AI Analysis
Final verdict: SUSPICIOUS
The package GenTS v1.1.2 presents a relatively low risk due to lack of network calls, shell execution, obfuscation, and credential harvesting. However, the incomplete maintainer profile and potential inactivity elevate the metadata risk slightly.
- Incomplete maintainer profile
- Potential inactivity of the maintainer
Per-check LLM notes
- Network: No network calls detected, which is normal unless the package requires internet access to function.
- Shell: No shell execution detected, indicating the package does not execute external commands.
- Obfuscation: No obfuscation patterns detected, indicating low risk.
- Credentials: No credential harvesting patterns detected, indicating low risk.

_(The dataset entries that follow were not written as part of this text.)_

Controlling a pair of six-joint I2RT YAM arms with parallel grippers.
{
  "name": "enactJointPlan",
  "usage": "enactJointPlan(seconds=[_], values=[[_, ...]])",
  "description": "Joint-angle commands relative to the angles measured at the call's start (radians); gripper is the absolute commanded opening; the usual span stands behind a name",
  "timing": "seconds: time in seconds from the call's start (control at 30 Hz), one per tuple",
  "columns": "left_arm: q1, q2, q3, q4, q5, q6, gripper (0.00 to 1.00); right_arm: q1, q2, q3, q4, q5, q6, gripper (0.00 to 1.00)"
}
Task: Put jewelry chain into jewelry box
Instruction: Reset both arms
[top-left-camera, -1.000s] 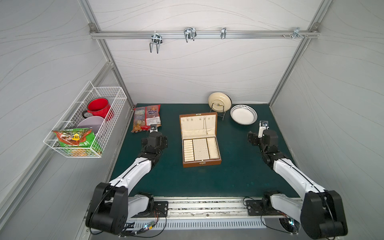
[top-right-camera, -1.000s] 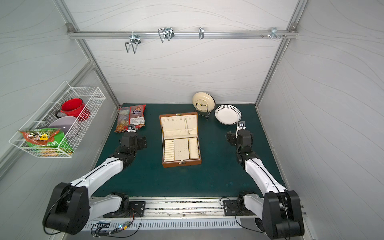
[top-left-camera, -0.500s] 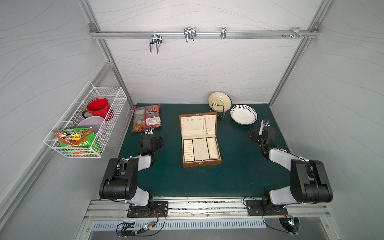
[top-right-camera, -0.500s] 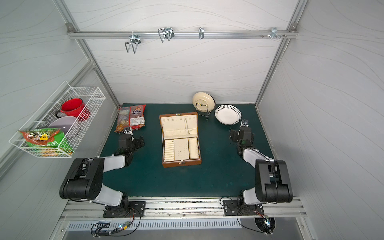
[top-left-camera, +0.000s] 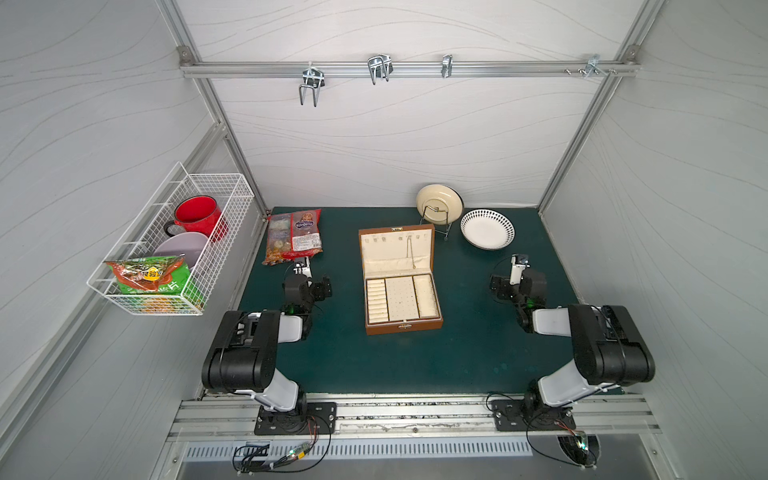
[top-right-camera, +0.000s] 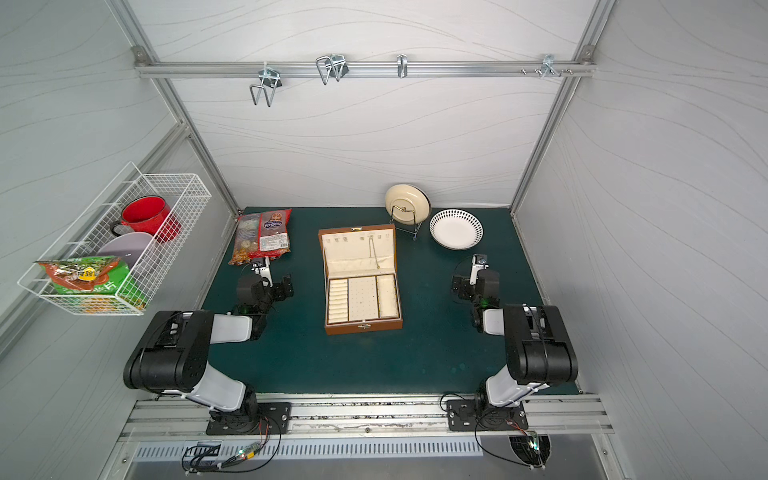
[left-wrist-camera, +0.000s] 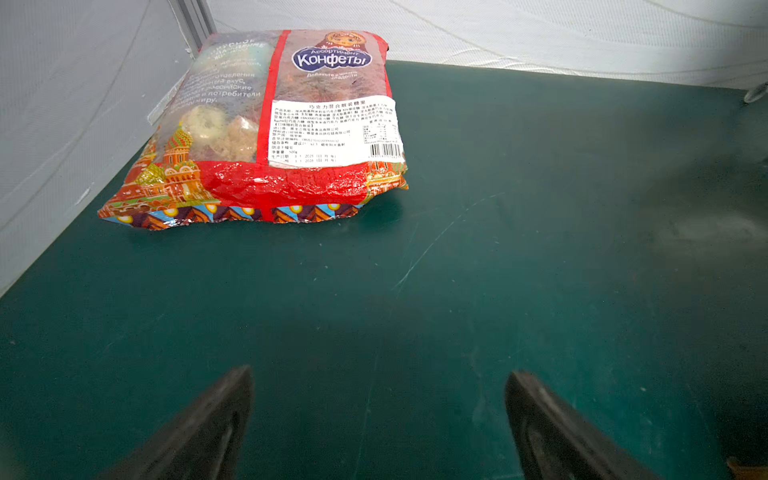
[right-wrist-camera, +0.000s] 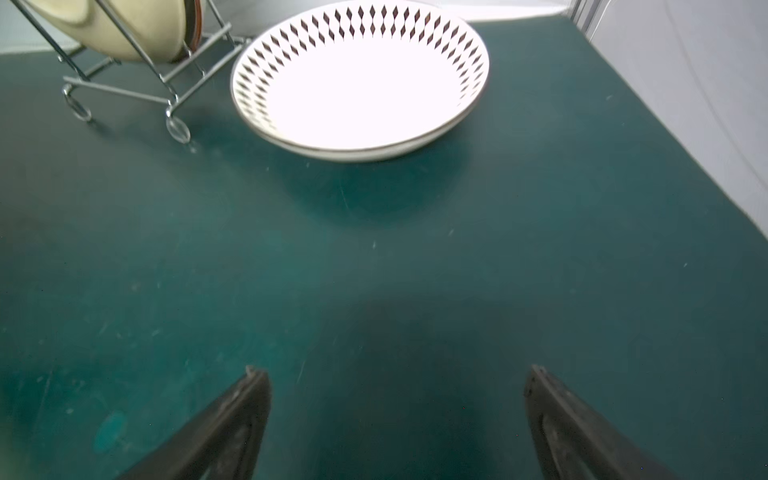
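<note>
jewelry chain (top-left-camera: 410, 252) on a hook inside open jewelry box (top-left-camera: 402, 327)

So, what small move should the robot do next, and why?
Probably none on the chain: keep both arms parked. In both top views the jewelry chain already hangs inside the open lid of the jewelry box. The left gripper and right gripper are open and empty, low over the green mat on either side of the box. The task looks done.
</note>
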Motion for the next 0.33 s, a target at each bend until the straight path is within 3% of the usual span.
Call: enactJointPlan(seconds=[0.0, 0.3], values=[[0.002, 0.0, 0.025, 0.06, 0.012, 0.012, 1.0, -0.006, -0.002, 0.009, 0.048, -0.029, -0.008, 0.99], [0.0, -0.001, 0.027, 0.058, 0.011, 0.015, 1.0, -0.01, -0.001, 0.012, 0.044, -0.04, -0.007, 0.99]])
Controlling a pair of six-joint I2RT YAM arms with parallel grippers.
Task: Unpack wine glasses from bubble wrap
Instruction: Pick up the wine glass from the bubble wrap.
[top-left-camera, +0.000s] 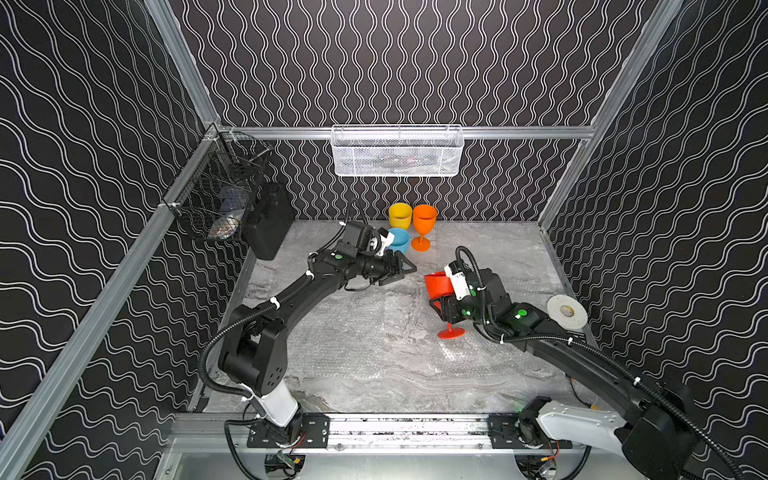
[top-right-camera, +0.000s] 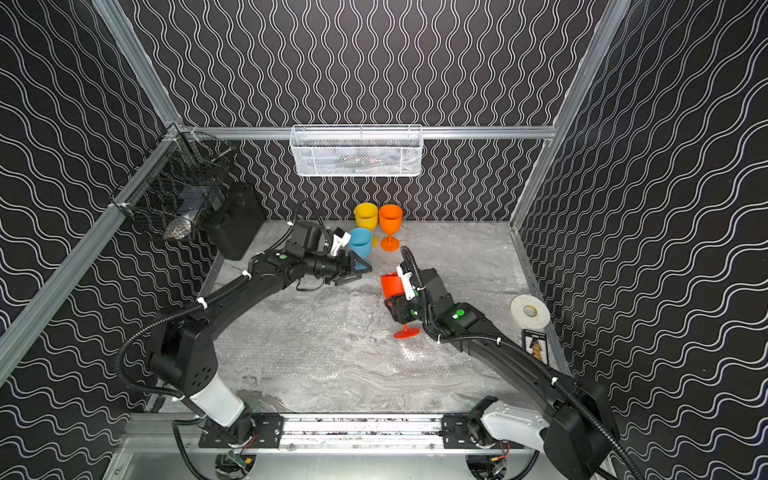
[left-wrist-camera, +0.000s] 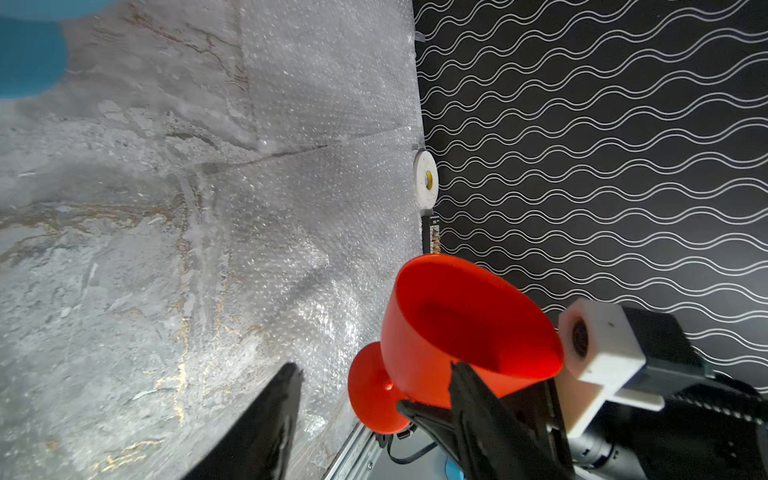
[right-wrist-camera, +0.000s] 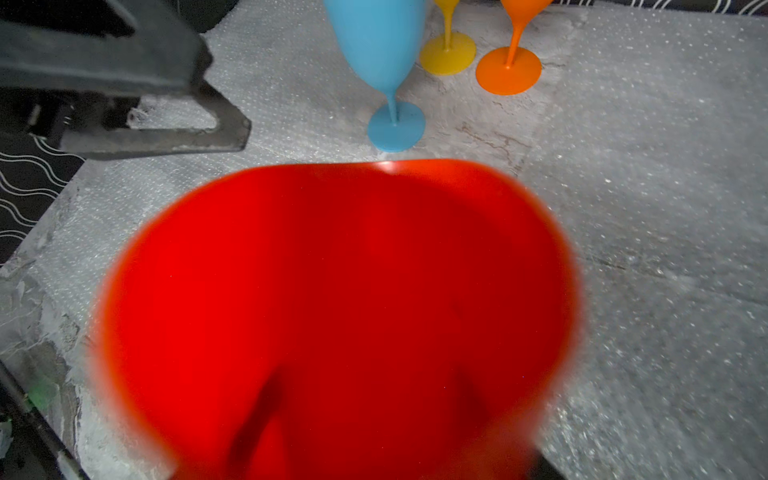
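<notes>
Taking the table (top-left-camera: 353, 399) as a dial with the back wall at twelve, flat sheets of bubble wrap (top-left-camera: 332, 332) lie spread across it. My left gripper (top-left-camera: 400, 273) hovers just off centre toward eleven, jaws spread wide with nothing between them. Just beyond it, at twelve, the blue glass (top-left-camera: 400, 241), the yellow glass (top-left-camera: 400, 215) and the orange glass (top-left-camera: 424, 218) stand upright and bare, close together. Toward two, my right gripper (top-left-camera: 442, 305) is clamped low on the red glass (top-left-camera: 438, 284), holding it tilted; whether its foot touches the table I cannot tell. A tape roll (top-left-camera: 566, 311) lies at three.
</notes>
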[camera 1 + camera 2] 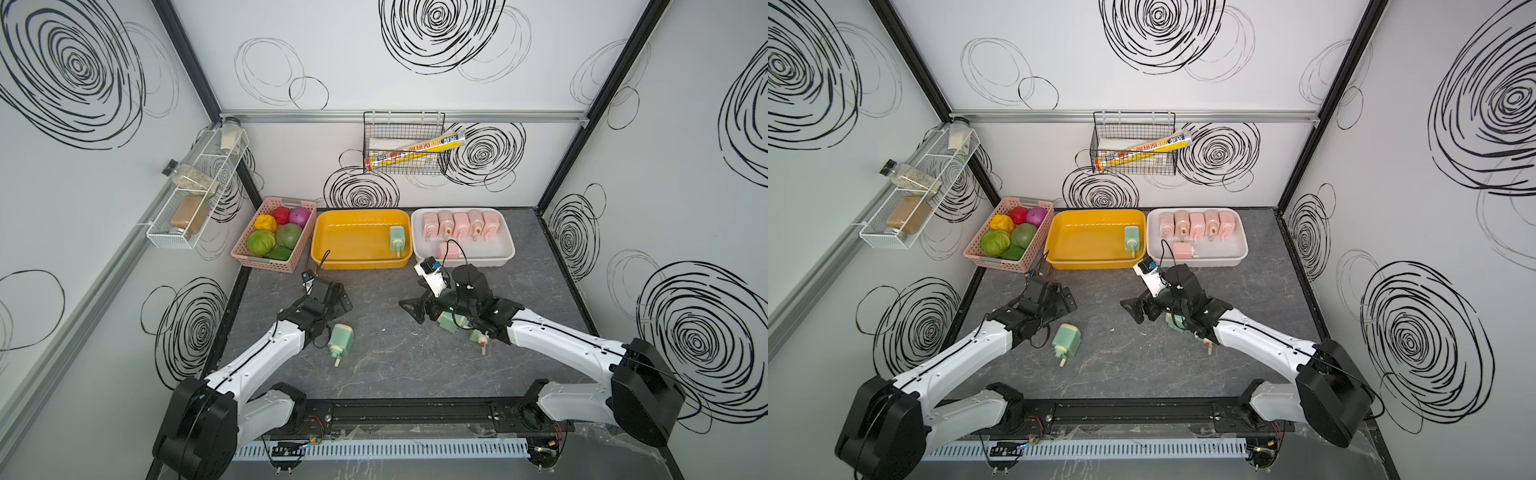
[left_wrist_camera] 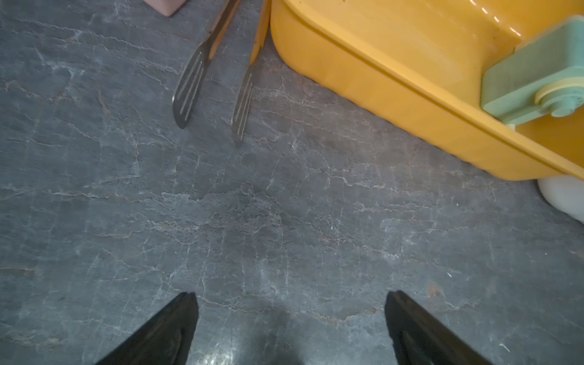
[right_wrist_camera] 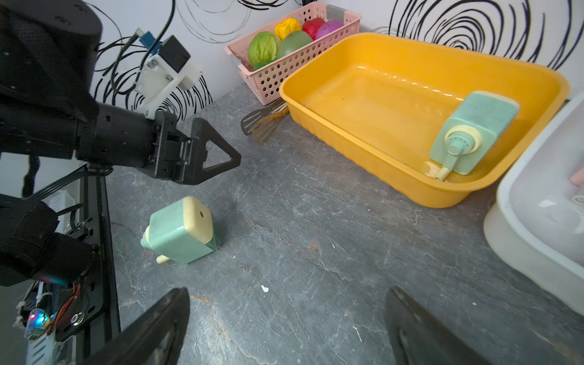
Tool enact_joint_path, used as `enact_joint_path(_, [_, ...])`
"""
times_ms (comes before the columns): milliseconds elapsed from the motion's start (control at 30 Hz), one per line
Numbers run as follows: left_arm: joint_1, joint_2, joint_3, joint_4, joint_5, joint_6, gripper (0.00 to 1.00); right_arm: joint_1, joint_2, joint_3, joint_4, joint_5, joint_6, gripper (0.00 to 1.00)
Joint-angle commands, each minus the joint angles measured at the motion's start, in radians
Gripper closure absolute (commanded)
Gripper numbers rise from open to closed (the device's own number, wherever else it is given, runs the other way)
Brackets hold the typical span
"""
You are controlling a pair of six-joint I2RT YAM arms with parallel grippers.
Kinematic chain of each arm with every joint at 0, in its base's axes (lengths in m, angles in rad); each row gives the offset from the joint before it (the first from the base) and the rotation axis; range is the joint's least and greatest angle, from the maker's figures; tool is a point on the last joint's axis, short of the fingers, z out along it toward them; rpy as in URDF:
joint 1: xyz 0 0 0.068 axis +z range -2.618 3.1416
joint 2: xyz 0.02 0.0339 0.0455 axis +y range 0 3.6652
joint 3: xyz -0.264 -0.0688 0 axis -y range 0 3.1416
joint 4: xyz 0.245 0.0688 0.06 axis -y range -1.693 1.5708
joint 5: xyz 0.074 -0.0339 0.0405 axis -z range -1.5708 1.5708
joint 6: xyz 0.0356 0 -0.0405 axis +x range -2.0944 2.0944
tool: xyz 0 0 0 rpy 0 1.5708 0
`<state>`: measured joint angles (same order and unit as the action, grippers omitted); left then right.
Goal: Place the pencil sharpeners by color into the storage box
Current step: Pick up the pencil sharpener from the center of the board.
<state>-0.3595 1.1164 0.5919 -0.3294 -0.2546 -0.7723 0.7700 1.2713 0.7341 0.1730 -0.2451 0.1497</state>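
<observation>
1. pink pencil sharpeners (image 1: 461, 224) sit in the white tray (image 1: 494, 249) at 1 o'clock on the grey table (image 1: 395, 365). five stand side by side along the tray's 12 o'clock wall, and a sixth pink sharpener (image 1: 449, 250) lies alone toward its 6 o'clock side.
2. a single green sharpener (image 1: 397, 240) lies in the yellow tray (image 1: 353, 241) at 12 o'clock, close against the tray's 3 o'clock wall, its crank pointing to 6 o'clock.
3. a loose green sharpener (image 1: 341, 340) lies on the table at 8 o'clock, just beside the left arm (image 1: 266, 345), crank toward 6 o'clock.
4. two green sharpeners (image 1: 449, 322) lie at 4 o'clock, partly hidden under the right arm (image 1: 552, 332); whether they touch it cannot be told.
5. the left gripper (image 2: 292, 294) hangs over bare table at 10 o'clock, just short of the yellow tray's near corner, jaws spread wide with nothing between them.
6. the right gripper (image 3: 288, 289) hangs over the middle of the table, aimed toward 9 o'clock, jaws likewise wide apart and empty.
7. a pink basket (image 1: 306, 237) of toy vegetables (image 1: 261, 242) stands at 11 o'clock beside the yellow tray. slotted metal blades (image 2: 186, 91) lie on the table between the two.
</observation>
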Motion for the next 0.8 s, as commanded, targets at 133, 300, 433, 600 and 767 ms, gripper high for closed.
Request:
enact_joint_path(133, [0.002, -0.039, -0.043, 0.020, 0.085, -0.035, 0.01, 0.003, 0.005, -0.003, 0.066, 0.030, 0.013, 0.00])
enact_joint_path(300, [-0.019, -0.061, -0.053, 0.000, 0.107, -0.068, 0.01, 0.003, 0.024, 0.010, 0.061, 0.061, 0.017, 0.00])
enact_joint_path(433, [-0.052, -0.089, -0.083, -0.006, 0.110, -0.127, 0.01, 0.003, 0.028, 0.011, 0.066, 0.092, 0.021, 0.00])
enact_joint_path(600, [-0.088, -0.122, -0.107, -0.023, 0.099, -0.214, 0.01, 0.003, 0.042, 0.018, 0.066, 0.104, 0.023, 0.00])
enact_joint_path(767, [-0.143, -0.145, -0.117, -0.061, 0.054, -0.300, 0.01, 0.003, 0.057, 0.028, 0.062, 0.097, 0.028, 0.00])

- Metadata: The maintainer has an incomplete profile and appears to be new or inactive, raising some suspicion but not definitive evidence of malice.
Heuristic Checks
Outbound Network Calls
No suspicious network call patterns found
Code Obfuscation
No obfuscation patterns detected
Shell / Subprocess Execution
No shell execution patterns detected
Credential Harvesting
No credential harvesting patterns detected
Typosquatting
No typosquatting candidates detected
Registered Email Domain
Email domain looks legitimate: utexas.edu>
Suspicious Page Links
All external links appear legitimate
Git Repository History
Repository AgentOxygen/GenTS appears legitimate
Maintainer History
score 4.0
2 maintainer concern(s) found
Author name is missing or very shortAuthor "" appears to have only 1 package on PyPI (new or inactive account)
Known CVE Vulnerabilities
No known vulnerabilities found in OSV database.
AI App Starter Prompt
Use this prompt to build a project with GenTS
Create a mini-application called 'ClimateDataVisualizer' that leverages the Python package 'GenTS' to process and visualize climate data from Earth System Models. This application will allow users to upload 'history files' containing climate model outputs, process these files using GenTS to convert them into time series data, and then generate visualizations such as line graphs showing temperature trends over time for specific geographic locations. The application should include the following features: 1. User Interface: Develop a simple web interface where users can upload their 'history files'. 2. File Processing: Utilize GenTS to read and post-process the uploaded files, converting them into a structured time series dataset. 3. Data Visualization: Implement functionality to plot line graphs of temperature trends over time for selected geographic regions. Users should be able to specify the start and end dates, as well as the geographic coordinates. 4. Export Options: Provide options for users to export the processed data and/or the generated visualizations in common formats like CSV, PNG, or PDF. 5. Error Handling: Ensure robust error handling to manage cases where the input file might not be in the correct format or contain unexpected data. 6. Documentation: Include comprehensive documentation on how to use the application, along with instructions on installing any necessary dependencies. Your task is to design and implement the 'ClimateDataVisualizer', ensuring it effectively demonstrates the capabilities of the GenTS package while providing a user-friendly experience for analyzing climate data.